** Exercise objective **
If a line in the records contains the string "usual", show that line.

** Extracted data **
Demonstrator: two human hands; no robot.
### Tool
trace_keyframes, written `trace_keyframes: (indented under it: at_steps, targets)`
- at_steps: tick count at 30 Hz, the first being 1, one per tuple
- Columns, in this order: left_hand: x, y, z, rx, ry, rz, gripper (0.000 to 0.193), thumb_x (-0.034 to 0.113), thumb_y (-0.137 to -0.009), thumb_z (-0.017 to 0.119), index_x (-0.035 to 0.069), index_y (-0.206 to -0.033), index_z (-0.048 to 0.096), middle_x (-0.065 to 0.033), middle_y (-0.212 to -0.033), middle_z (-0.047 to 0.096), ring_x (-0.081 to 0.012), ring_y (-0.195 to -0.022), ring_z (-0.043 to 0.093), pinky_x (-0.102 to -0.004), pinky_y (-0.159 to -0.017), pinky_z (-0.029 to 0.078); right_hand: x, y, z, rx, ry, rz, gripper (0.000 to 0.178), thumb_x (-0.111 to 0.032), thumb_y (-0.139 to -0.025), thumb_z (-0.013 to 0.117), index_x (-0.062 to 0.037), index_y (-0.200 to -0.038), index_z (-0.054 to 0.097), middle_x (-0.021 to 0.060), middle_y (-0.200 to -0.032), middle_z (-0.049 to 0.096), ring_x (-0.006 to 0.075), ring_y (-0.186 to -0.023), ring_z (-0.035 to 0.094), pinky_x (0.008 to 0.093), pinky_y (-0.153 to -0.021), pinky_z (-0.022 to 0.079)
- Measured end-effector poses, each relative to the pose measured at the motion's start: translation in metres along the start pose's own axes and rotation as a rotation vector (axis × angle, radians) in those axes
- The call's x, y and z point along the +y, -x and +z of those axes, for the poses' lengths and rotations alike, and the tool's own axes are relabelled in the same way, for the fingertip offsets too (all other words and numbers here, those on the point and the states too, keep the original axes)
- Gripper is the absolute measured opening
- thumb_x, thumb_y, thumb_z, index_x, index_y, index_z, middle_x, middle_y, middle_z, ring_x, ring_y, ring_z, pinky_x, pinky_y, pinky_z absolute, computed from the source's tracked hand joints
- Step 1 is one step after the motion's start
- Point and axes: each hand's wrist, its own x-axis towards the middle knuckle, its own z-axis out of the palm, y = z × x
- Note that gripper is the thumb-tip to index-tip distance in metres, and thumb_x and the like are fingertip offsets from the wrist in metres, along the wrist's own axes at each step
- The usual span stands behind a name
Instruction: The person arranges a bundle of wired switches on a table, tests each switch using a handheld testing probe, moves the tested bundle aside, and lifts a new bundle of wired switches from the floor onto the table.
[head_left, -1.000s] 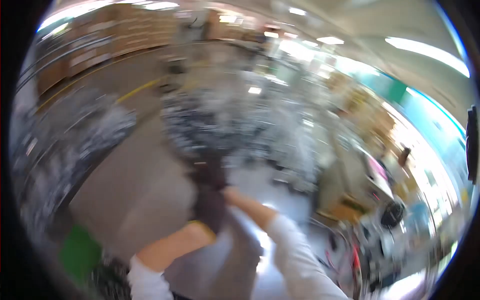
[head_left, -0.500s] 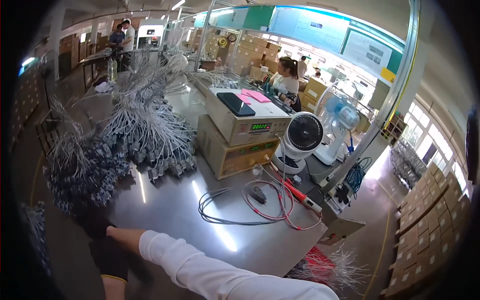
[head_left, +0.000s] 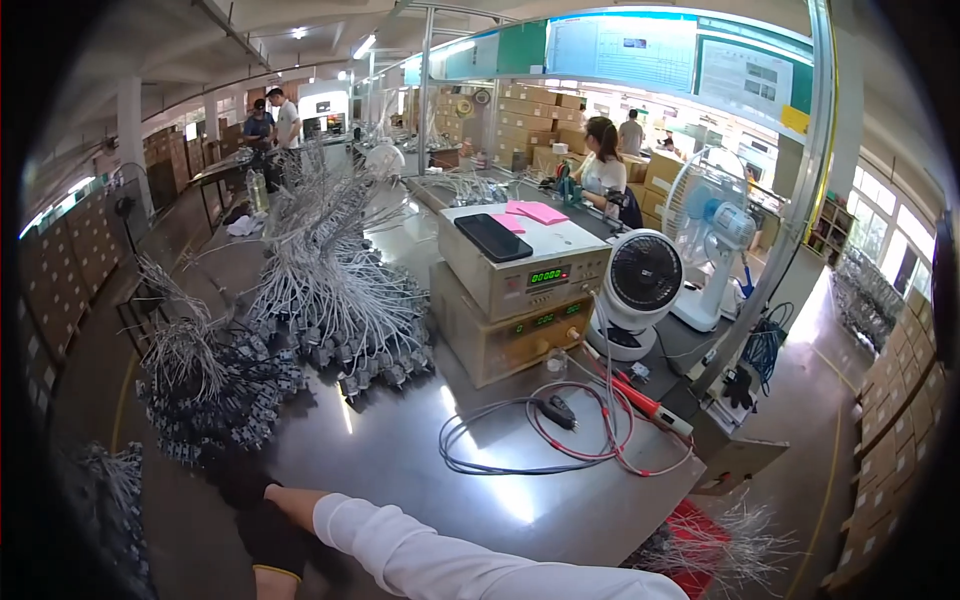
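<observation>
Both of my hands wear black gloves and come together at the near left edge of the metal table (head_left: 390,440). My right hand (head_left: 243,487), its arm in a white sleeve reaching across from the right, is just below a bundle of cables with dark plugs (head_left: 215,400). Close under it is my left hand (head_left: 272,545), the glove's yellow cuff showing at the wrist. The fingers of both hands are lost in the dark, so I cannot make out whether they hold anything. A larger heap of grey-white cables with plugs (head_left: 325,290) lies just beyond.
Two stacked test instruments (head_left: 520,290) carry a black phone (head_left: 492,237) and pink notes. A small fan (head_left: 645,275), a taller fan (head_left: 715,230), looped test leads (head_left: 540,455) and a red-handled probe (head_left: 650,400) are at the right. More cables lie low at left (head_left: 110,500). People work farther off.
My view has shifted, so the table and its contents appear farther right and slightly lower. Both hands stay close together below the left cable bundle.
</observation>
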Motion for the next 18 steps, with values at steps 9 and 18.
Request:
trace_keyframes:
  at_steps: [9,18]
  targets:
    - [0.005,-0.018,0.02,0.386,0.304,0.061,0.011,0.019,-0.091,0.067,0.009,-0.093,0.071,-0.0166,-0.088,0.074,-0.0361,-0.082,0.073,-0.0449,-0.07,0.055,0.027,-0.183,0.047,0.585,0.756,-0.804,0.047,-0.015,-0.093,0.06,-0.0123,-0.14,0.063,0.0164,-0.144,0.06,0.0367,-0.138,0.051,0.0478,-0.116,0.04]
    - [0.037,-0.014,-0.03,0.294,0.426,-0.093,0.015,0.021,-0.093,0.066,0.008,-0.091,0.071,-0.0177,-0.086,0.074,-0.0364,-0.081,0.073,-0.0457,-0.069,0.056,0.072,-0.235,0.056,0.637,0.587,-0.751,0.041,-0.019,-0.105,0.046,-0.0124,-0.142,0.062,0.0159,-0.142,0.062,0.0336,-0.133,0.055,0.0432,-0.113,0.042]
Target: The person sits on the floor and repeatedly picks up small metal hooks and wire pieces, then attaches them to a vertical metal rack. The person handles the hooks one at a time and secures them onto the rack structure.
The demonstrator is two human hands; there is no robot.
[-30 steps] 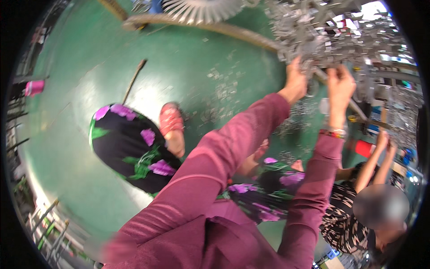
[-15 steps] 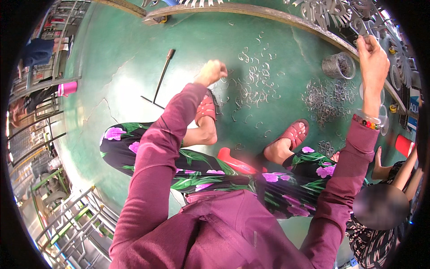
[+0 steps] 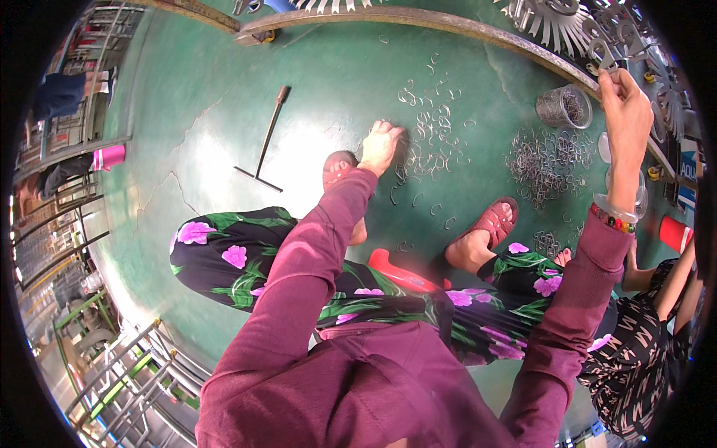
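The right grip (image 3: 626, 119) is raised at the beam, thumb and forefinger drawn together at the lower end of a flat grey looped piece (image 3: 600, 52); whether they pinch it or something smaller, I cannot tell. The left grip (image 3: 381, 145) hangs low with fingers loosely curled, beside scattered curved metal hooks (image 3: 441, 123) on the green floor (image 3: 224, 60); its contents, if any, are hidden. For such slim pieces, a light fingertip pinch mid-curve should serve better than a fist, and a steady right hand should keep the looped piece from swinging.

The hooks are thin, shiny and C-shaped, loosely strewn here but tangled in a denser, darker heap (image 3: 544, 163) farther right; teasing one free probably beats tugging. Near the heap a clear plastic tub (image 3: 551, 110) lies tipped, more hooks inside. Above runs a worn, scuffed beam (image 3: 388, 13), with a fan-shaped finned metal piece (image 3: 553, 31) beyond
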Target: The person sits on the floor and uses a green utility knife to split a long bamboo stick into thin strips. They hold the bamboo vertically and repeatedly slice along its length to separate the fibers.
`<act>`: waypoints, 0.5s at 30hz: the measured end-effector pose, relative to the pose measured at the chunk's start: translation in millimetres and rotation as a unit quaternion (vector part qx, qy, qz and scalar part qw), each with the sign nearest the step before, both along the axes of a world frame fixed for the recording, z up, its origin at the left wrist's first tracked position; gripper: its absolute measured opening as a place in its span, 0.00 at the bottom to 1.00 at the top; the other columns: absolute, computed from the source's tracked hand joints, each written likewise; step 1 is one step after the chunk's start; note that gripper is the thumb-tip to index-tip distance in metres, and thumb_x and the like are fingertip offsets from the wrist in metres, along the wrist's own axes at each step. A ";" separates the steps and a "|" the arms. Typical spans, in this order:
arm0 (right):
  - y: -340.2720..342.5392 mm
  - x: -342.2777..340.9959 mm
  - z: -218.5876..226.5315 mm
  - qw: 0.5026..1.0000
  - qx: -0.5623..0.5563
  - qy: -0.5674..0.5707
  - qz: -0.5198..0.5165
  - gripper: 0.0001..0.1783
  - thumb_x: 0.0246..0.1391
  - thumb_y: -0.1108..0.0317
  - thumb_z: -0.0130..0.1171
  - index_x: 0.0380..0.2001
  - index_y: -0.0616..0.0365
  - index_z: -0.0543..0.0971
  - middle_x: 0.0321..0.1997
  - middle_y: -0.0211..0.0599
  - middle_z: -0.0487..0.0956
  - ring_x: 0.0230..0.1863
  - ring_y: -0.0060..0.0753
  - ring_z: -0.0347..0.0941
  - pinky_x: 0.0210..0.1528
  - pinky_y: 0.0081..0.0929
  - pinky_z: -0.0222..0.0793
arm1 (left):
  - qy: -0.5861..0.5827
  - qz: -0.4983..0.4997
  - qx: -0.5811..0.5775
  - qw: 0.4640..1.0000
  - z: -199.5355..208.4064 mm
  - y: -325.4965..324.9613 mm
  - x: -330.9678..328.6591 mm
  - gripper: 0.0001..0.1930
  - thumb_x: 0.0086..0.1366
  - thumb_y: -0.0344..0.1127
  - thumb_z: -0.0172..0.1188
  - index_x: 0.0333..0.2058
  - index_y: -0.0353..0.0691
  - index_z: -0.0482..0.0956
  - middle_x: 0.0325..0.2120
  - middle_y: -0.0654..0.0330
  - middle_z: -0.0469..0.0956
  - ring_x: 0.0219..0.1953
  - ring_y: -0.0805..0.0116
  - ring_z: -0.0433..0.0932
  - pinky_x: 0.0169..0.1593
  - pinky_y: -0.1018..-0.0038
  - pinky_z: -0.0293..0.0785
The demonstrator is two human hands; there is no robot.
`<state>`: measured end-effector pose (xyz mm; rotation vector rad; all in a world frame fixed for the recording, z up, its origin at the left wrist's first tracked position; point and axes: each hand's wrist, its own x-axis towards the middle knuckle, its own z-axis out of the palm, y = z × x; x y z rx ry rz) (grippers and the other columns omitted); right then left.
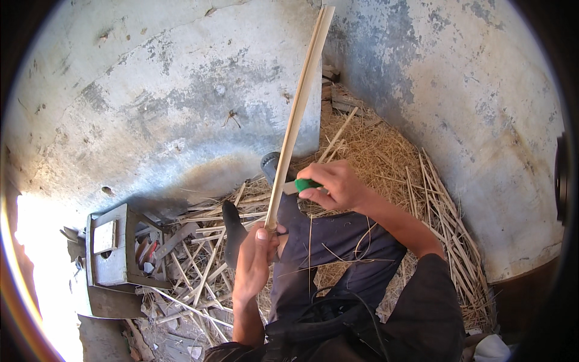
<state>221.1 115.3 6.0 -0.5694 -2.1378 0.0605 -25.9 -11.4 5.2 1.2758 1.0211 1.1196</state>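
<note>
Left hand, centre of frame, fist closed round the lower end of a long pale cane strip that runs up to the top edge. Right hand, just right of the strip, fingers curled tight on a green-handled knife, blade end meeting the strip. Dark-trousered legs below; straw litter right, grey wooden box lower left.

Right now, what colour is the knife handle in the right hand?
Green handle, seen best in the head view.
</note>
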 end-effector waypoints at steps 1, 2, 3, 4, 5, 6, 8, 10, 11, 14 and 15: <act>-2.1 -2.8 -0.8 1.000 0.006 -0.006 0.007 0.17 0.63 0.53 0.69 0.40 0.56 0.82 0.29 0.33 0.83 0.23 0.34 0.81 0.24 0.31 0.74 | 0.002 0.002 0.002 1.000 1.2 -0.3 1.4 0.29 0.86 0.54 0.39 0.51 0.30 0.77 0.25 0.75 0.61 0.25 0.85 0.55 0.28 0.82 0.52; -4.3 -5.6 -1.1 1.000 0.012 -0.012 0.015 0.16 0.63 0.54 0.70 0.41 0.56 0.82 0.29 0.32 0.83 0.23 0.34 0.81 0.24 0.31 0.74 | -0.002 0.001 0.003 1.000 -0.4 -0.1 1.2 0.29 0.86 0.54 0.39 0.51 0.30 0.77 0.25 0.74 0.62 0.25 0.85 0.56 0.28 0.82 0.53; -6.4 -7.2 -0.9 0.999 0.018 -0.018 0.022 0.16 0.62 0.54 0.71 0.41 0.56 0.82 0.29 0.31 0.83 0.23 0.34 0.81 0.24 0.31 0.74 | -0.006 0.000 0.005 1.000 -3.5 0.6 0.8 0.29 0.86 0.54 0.39 0.50 0.31 0.77 0.25 0.74 0.62 0.25 0.85 0.56 0.28 0.81 0.53; -10.2 -7.1 3.0 0.999 0.012 -0.040 0.019 0.16 0.62 0.54 0.71 0.40 0.56 0.82 0.29 0.31 0.83 0.24 0.35 0.82 0.24 0.30 0.75 | -0.010 -0.001 0.006 1.000 -5.1 0.9 0.5 0.28 0.86 0.54 0.39 0.50 0.31 0.76 0.25 0.74 0.63 0.25 0.85 0.56 0.28 0.81 0.54; -10.2 -8.0 1.7 0.999 0.018 -0.034 0.025 0.17 0.62 0.54 0.71 0.40 0.56 0.82 0.29 0.31 0.83 0.24 0.34 0.82 0.24 0.30 0.75 | -0.004 -0.001 0.008 1.000 -4.7 1.0 1.1 0.28 0.86 0.55 0.39 0.50 0.32 0.76 0.25 0.73 0.64 0.25 0.84 0.57 0.28 0.81 0.54; -9.2 -10.1 -0.4 0.999 0.024 -0.028 0.032 0.17 0.62 0.53 0.71 0.41 0.56 0.82 0.29 0.31 0.83 0.24 0.34 0.82 0.24 0.30 0.75 | 0.001 -0.002 0.009 1.000 -3.9 1.2 1.9 0.28 0.86 0.55 0.39 0.50 0.33 0.75 0.26 0.72 0.65 0.25 0.84 0.57 0.28 0.80 0.55; -9.1 -11.5 -2.3 0.998 0.033 -0.024 0.042 0.18 0.61 0.53 0.71 0.41 0.56 0.83 0.29 0.30 0.83 0.24 0.34 0.82 0.24 0.30 0.75 | 0.006 -0.006 0.010 1.000 -3.5 1.5 2.4 0.27 0.86 0.55 0.38 0.50 0.34 0.75 0.26 0.71 0.66 0.25 0.83 0.58 0.29 0.80 0.56; -9.9 -12.0 -3.1 0.998 0.040 -0.029 0.047 0.19 0.60 0.52 0.72 0.41 0.56 0.83 0.29 0.30 0.83 0.24 0.33 0.82 0.24 0.30 0.76 | 0.004 -0.010 0.010 1.000 -3.8 1.6 2.4 0.26 0.86 0.55 0.38 0.50 0.35 0.74 0.26 0.70 0.68 0.25 0.83 0.59 0.29 0.80 0.57; -10.8 -12.7 -3.4 0.998 0.042 -0.031 0.046 0.19 0.59 0.52 0.73 0.41 0.56 0.83 0.29 0.30 0.83 0.24 0.33 0.82 0.24 0.30 0.76 | 0.006 -0.009 0.012 1.000 -3.8 1.8 2.9 0.26 0.86 0.54 0.38 0.50 0.35 0.74 0.26 0.70 0.67 0.26 0.83 0.59 0.29 0.80 0.57; -13.8 -15.5 -4.4 0.997 0.047 -0.041 0.041 0.19 0.58 0.52 0.73 0.42 0.55 0.84 0.29 0.29 0.84 0.24 0.32 0.82 0.25 0.30 0.76 | 0.005 -0.004 0.022 1.000 -3.0 2.8 6.5 0.24 0.86 0.52 0.38 0.49 0.35 0.73 0.26 0.70 0.66 0.26 0.82 0.60 0.30 0.80 0.58; -14.4 -16.4 -4.9 0.997 0.047 -0.045 0.038 0.20 0.58 0.51 0.73 0.42 0.55 0.84 0.29 0.29 0.84 0.24 0.32 0.82 0.25 0.30 0.76 | 0.001 0.000 0.029 1.000 -2.3 3.3 8.3 0.23 0.86 0.51 0.38 0.48 0.36 0.73 0.26 0.70 0.66 0.26 0.82 0.60 0.30 0.79 0.59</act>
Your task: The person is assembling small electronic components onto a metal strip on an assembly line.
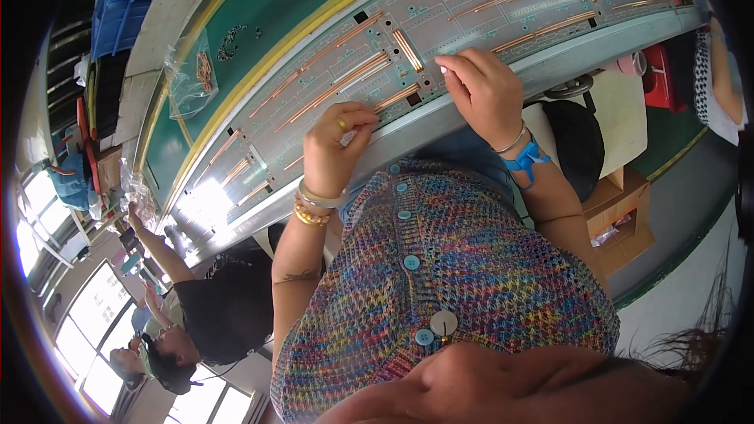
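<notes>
A long grey panel (353, 53), printed with teal markings, runs diagonally in front of me and carries groups of thin copper strips (408, 50). My left hand (336, 145) is closed in a pinch over the panel's near edge, its fingertips beside the left end of a short copper group (398, 97). What it pinches, if anything, is too small to make out. Farther right, my right hand (485, 93) hovers above the panel with thumb and index tips drawn together. A white speck shows at those fingertips, and I cannot tell whether it is a nail or a held piece.
Beyond the panel a green surface (259, 4) holds a clear bag (191, 78) with copper pieces and small dark parts (229, 42). A cardboard box (628, 216) and a black stool seat (572, 145) stand at right. Co-workers (224, 306) work at left; another person's arm (726, 82) shows far right.
</notes>
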A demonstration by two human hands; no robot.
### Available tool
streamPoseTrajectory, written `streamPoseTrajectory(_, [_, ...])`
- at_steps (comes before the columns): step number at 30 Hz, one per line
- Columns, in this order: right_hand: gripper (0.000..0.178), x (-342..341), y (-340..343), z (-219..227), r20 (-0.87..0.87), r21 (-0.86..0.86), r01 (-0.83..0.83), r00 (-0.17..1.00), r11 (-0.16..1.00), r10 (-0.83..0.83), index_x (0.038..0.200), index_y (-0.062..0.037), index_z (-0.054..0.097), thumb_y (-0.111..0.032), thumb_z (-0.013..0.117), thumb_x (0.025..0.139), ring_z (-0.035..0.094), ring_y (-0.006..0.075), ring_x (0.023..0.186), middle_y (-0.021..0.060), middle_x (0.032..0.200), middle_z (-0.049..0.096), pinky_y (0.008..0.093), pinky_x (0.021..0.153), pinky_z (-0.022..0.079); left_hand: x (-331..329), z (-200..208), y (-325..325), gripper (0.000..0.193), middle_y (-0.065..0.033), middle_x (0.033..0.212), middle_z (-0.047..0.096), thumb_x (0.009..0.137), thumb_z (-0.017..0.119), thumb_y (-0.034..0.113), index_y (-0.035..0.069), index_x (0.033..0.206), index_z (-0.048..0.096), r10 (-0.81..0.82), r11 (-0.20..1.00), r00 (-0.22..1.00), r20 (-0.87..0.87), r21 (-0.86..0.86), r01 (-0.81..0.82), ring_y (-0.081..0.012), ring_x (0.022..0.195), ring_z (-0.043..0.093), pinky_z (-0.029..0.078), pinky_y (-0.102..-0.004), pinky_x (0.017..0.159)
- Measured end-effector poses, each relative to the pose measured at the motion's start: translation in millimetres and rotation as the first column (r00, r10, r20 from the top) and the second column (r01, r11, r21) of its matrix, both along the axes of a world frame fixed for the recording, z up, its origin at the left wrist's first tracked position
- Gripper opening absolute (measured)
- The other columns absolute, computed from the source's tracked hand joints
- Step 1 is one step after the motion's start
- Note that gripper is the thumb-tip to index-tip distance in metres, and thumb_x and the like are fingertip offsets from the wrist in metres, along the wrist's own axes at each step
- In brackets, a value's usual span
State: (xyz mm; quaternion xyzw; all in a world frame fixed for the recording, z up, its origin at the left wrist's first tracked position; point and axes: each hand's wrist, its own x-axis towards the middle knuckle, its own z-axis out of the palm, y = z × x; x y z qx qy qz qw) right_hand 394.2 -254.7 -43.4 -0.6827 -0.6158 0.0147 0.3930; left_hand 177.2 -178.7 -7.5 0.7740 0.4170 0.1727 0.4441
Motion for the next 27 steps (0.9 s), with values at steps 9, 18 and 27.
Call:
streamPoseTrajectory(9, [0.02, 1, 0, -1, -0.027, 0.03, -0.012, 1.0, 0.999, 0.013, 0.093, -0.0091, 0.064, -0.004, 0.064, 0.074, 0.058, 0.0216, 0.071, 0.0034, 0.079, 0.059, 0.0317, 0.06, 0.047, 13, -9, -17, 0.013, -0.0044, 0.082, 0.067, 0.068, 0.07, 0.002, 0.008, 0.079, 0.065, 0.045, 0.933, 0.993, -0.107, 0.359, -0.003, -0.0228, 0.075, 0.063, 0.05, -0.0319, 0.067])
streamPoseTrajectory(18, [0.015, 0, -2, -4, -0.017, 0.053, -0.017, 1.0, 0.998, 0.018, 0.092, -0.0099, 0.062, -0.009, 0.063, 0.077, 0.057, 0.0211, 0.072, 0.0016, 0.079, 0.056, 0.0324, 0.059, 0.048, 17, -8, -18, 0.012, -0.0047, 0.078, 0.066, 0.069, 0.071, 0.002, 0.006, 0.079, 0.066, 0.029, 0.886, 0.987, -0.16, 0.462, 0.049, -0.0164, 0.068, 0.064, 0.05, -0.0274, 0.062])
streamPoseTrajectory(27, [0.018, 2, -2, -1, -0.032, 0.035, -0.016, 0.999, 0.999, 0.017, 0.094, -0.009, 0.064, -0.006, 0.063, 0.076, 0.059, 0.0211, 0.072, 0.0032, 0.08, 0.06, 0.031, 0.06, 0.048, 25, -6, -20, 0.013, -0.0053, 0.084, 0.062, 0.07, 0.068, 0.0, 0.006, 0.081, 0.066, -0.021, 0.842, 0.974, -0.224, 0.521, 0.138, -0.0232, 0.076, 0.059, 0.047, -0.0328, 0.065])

** Reply to the exercise **
- The usual span stands behind a name
- In brackets, a value's usual span

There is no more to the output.